Task: Recreate the entire listing that appears below, exactly.

Source material:
-- Opening Marker --
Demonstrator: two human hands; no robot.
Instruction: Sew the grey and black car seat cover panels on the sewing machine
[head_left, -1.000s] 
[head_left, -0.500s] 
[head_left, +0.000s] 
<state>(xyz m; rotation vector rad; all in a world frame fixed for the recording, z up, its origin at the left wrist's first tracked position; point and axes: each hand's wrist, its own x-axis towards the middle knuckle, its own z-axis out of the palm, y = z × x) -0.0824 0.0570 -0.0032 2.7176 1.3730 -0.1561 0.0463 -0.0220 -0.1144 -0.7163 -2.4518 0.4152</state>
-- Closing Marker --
Written reply:
Demonstrator: two human hands; no robot.
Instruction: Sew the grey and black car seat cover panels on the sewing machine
[head_left, -1.000s] 
[head_left, -0.500s] 
[head_left, +0.000s] 
<state>(xyz m; rotation vector rad; all in a world frame fixed for the recording, z up, its origin at the left wrist's first tracked position; point and axes: each hand's wrist, its own x-axis towards the middle knuckle, its own z-axis out of the palm, y = z × x) -0.0824 0.0570 -0.0032 2.7176 1.3730 -0.1561 0.0463 -0.0220 -0.1144 -0.7163 -2.4518 0.4152</state>

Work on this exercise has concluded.